Em outras notas viemos debatendo os aspectos estratégicos para passar da “revolta” à “revolução”, ou seja, da manifestação cidadã à intervenção da classe operária como articuladora da aliança entre os explorados; No Chile, experiências como o Comitê de Emergência e Resguardo de Antofagasta, uma instância de autoorganização democrática que coordena os diferentes setores que participam da luta, são exemplo que pode sim se generalizar, como é provável, a classe operária entra para a luta com as suas demandas, contra o despotismo patronal e a precarização, que são em última instância as bases nas quais se sustenta o suposto “milagre” do neoliberalismo chileno.

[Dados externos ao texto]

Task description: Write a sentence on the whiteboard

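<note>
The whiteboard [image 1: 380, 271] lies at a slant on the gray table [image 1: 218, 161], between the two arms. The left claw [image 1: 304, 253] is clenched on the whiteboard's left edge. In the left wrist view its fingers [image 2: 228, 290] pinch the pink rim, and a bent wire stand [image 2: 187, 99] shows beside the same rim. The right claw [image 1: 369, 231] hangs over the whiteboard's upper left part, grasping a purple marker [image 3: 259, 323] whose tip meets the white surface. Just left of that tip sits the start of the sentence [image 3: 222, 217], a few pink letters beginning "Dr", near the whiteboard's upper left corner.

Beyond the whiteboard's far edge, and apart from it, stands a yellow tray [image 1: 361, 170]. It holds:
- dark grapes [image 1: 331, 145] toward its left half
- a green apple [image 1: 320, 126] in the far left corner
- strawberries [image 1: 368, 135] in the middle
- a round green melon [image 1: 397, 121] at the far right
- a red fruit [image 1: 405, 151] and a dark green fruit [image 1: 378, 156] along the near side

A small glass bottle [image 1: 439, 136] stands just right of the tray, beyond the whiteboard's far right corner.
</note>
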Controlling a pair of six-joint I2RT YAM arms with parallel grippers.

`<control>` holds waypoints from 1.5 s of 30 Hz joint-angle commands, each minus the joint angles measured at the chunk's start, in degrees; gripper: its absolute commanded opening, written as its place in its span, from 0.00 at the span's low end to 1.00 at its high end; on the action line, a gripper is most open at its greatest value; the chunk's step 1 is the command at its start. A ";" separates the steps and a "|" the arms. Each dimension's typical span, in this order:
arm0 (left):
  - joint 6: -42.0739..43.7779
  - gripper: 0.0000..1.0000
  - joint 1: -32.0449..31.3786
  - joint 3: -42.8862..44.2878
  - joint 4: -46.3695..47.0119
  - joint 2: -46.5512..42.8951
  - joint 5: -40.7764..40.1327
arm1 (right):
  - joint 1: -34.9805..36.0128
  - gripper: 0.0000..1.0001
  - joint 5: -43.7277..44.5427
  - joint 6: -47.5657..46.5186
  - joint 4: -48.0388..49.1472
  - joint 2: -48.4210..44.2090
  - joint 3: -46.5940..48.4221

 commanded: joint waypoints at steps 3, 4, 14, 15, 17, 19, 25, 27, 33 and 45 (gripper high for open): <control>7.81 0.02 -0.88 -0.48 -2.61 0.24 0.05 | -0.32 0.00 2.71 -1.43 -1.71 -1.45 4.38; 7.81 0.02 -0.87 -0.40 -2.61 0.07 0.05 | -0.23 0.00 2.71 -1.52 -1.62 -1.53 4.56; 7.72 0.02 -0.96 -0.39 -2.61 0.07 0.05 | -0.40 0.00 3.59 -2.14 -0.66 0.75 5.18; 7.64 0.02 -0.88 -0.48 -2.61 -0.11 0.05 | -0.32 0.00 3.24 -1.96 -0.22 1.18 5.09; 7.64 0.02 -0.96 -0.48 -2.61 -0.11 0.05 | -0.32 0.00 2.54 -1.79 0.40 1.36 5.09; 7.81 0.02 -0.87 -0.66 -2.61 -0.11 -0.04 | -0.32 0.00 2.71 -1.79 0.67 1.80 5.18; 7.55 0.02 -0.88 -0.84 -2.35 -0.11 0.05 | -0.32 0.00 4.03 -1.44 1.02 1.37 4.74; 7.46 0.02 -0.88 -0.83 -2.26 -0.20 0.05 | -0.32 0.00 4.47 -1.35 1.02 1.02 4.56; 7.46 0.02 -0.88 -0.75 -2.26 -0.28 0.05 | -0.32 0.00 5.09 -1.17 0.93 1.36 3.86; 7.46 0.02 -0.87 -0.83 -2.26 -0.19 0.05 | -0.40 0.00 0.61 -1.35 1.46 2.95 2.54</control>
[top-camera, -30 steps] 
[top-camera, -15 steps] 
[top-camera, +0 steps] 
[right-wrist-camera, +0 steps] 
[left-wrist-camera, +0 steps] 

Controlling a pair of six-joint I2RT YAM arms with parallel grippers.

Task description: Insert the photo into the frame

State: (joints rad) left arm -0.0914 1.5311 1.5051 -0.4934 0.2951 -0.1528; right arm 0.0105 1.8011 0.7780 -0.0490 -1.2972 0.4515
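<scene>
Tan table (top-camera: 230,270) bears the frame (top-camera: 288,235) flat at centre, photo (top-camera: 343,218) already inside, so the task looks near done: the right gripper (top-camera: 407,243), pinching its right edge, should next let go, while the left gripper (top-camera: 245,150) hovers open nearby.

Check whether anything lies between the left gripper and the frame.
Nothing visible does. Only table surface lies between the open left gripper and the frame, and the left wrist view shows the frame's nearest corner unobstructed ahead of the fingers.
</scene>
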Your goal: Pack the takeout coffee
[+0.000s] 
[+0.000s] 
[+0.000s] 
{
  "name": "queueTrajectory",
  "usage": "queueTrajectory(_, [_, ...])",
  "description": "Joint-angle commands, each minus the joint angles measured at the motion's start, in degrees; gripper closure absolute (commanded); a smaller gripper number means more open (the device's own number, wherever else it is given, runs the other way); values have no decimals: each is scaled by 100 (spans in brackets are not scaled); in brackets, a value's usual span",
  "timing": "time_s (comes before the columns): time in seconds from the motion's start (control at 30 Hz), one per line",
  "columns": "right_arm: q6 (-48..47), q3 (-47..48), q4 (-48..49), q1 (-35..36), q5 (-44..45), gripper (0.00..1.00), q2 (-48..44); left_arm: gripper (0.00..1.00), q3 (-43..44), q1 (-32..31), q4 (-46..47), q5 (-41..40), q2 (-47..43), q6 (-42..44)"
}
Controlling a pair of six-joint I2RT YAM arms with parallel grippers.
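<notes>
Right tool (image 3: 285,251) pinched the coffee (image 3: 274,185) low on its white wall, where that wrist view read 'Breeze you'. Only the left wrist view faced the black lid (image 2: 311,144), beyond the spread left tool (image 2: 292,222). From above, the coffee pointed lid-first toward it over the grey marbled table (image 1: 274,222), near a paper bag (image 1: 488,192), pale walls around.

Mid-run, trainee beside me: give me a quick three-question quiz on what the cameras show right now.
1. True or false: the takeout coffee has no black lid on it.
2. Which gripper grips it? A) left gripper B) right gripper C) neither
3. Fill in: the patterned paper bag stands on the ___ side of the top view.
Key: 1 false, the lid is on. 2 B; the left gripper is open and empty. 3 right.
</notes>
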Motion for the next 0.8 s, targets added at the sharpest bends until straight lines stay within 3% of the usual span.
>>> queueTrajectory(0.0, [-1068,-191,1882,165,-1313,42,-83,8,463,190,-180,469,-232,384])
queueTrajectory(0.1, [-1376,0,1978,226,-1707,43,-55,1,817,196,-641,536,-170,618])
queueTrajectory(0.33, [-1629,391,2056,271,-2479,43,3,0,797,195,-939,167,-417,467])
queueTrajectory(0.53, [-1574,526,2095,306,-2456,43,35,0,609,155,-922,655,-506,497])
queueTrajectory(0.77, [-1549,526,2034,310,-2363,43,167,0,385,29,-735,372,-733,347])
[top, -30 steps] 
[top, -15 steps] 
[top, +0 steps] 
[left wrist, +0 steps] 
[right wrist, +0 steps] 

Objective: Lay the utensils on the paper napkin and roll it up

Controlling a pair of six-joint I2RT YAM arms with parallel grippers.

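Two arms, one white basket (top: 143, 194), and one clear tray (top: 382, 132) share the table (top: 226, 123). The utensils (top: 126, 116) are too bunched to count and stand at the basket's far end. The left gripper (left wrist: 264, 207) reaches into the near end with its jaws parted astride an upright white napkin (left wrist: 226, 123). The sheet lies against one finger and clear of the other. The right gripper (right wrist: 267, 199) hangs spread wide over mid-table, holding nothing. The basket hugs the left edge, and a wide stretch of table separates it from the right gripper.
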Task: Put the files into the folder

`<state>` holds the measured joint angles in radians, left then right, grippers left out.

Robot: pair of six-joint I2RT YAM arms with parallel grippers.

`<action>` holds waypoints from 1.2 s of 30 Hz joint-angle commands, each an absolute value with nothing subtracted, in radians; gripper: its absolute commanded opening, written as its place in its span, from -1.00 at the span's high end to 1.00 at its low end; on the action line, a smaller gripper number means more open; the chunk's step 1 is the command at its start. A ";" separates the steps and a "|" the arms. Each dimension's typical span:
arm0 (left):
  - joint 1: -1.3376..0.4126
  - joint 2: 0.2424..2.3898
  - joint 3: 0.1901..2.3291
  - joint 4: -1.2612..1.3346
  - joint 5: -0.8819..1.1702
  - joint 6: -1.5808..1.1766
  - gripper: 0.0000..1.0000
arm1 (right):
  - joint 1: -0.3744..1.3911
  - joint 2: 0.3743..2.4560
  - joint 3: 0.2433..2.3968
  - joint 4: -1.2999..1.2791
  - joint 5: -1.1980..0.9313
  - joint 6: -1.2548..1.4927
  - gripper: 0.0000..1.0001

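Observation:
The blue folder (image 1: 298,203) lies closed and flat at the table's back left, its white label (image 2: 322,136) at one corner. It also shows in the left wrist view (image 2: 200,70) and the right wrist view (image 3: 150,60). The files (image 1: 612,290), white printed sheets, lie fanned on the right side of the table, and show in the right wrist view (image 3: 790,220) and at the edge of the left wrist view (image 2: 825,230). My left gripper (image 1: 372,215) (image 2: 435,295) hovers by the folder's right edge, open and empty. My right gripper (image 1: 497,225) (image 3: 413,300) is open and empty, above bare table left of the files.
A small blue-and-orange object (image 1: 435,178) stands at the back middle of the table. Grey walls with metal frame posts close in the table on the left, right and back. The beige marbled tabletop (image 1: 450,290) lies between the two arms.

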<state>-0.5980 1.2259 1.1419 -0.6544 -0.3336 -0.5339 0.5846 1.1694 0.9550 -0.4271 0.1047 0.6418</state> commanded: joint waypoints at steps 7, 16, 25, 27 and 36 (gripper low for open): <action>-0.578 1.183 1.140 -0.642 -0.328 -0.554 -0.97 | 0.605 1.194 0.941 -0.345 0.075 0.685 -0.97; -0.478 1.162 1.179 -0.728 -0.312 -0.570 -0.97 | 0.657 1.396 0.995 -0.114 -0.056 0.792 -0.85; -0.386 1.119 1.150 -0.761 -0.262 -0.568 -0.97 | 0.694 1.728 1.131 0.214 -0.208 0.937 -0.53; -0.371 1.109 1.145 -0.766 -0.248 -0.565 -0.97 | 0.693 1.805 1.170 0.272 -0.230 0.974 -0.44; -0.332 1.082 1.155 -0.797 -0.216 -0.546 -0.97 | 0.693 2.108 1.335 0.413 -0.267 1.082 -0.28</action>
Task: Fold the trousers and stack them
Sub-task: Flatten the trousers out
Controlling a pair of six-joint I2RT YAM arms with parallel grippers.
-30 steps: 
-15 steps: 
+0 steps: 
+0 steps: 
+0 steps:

A greve geral que paralisa a França contra a reforma da previdência de Macron reatualiza nossa aposta no emergir da classe operária, e em particular de seus setores que ostentam posições estratégicas como os trabalhadores do transporte, e as experiências de coordenação e autoorganização que possam abrir dinâmicas mais clássicas de revolução. Não se trata deu uma espera passiva, mas de construir partidos revolucionários que criem as condições e levantem um programa para esta perspectiva.